**Task to complete**
Output the full listing that appears below, exactly as it is presented.

**Supplied data**
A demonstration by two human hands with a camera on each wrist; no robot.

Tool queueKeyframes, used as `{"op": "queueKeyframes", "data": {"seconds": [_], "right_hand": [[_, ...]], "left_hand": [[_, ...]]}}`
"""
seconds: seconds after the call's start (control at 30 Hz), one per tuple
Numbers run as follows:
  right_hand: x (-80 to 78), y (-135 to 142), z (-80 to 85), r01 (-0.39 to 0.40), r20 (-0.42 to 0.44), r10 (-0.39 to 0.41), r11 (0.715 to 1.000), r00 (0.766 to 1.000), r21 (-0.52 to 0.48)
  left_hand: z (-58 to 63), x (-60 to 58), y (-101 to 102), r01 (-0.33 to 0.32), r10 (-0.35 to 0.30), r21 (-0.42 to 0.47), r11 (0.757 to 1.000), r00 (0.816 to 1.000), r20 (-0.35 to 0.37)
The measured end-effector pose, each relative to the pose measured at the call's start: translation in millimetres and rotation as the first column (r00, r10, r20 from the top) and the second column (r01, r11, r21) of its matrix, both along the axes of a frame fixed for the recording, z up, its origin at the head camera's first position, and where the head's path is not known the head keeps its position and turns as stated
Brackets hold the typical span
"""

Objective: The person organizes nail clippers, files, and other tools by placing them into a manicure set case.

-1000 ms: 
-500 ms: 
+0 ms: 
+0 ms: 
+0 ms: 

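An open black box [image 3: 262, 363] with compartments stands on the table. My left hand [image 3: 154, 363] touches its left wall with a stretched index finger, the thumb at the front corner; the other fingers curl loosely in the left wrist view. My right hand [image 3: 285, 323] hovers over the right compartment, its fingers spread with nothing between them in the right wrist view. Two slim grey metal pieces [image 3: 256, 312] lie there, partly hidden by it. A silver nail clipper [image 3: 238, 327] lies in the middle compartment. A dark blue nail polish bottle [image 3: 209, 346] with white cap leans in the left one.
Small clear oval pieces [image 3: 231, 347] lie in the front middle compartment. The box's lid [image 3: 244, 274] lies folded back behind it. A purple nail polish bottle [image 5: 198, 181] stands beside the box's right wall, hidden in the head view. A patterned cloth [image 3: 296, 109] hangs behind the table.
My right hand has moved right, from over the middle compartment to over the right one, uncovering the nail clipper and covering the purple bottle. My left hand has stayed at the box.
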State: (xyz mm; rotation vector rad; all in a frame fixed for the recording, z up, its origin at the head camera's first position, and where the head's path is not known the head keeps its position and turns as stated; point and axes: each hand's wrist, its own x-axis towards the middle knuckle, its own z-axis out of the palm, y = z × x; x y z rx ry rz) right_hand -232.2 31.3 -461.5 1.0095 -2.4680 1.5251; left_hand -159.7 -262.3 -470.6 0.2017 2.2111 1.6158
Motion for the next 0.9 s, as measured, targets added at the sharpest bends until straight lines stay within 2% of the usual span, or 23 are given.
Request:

**Task response**
A demonstration by two human hands with a camera on each wrist; no robot.

Tool queueKeyframes, used as `{"op": "queueKeyframes", "data": {"seconds": [_], "right_hand": [[_, ...]], "left_hand": [[_, ...]]}}`
"""
seconds: seconds after the call's start (control at 30 Hz), one per tuple
Numbers run as follows:
  right_hand: x (-80 to 78), y (-135 to 142), z (-80 to 85), r01 (-0.39 to 0.40), r20 (-0.42 to 0.44), r10 (-0.39 to 0.41), r11 (0.715 to 1.000), r00 (0.766 to 1.000), r21 (-0.52 to 0.48)
  left_hand: z (-58 to 63), x (-60 to 58), y (-101 to 102), r01 (-0.33 to 0.32), r10 (-0.35 to 0.30), r21 (-0.42 to 0.47), r11 (0.757 to 1.000), r00 (0.816 to 1.000), r20 (-0.35 to 0.37)
The measured end-effector pose, each relative to the pose measured at the call's start: translation in millimetres and rotation as the first column (r00, r10, r20 from the top) and the second column (r01, r11, r21) of its matrix, both along the axes of a frame fixed for the recording, z up, its origin at the head camera's first position, and where the head's path is not known the head keeps its position and turns as stated
Brackets hold the typical span
"""

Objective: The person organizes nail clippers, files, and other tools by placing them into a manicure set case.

-1000 ms: 
-500 ms: 
+0 ms: 
+0 ms: 
+0 ms: 

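An open black box [image 3: 262, 363] with compartments stands on the table. My left hand [image 3: 154, 363] touches its left wall with a stretched index finger, the thumb at the front corner; the other fingers curl loosely in the left wrist view. My right hand [image 3: 285, 323] hovers over the right compartment, its fingers spread with nothing between them in the right wrist view. Two slim grey metal pieces [image 3: 256, 312] lie there, partly hidden by it. A silver nail clipper [image 3: 238, 327] lies in the middle compartment. A dark blue nail polish bottle [image 3: 209, 346] with white cap leans in the left one.
Small clear oval pieces [image 3: 231, 347] lie in the front middle compartment. The box's lid [image 3: 244, 274] lies folded back behind it. A purple nail polish bottle [image 5: 198, 181] stands beside the box's right wall, hidden in the head view. A patterned cloth [image 3: 296, 109] hangs behind the table.
My right hand has moved right, from over the middle compartment to over the right one, uncovering the nail clipper and covering the purple bottle. My left hand has stayed at the box.
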State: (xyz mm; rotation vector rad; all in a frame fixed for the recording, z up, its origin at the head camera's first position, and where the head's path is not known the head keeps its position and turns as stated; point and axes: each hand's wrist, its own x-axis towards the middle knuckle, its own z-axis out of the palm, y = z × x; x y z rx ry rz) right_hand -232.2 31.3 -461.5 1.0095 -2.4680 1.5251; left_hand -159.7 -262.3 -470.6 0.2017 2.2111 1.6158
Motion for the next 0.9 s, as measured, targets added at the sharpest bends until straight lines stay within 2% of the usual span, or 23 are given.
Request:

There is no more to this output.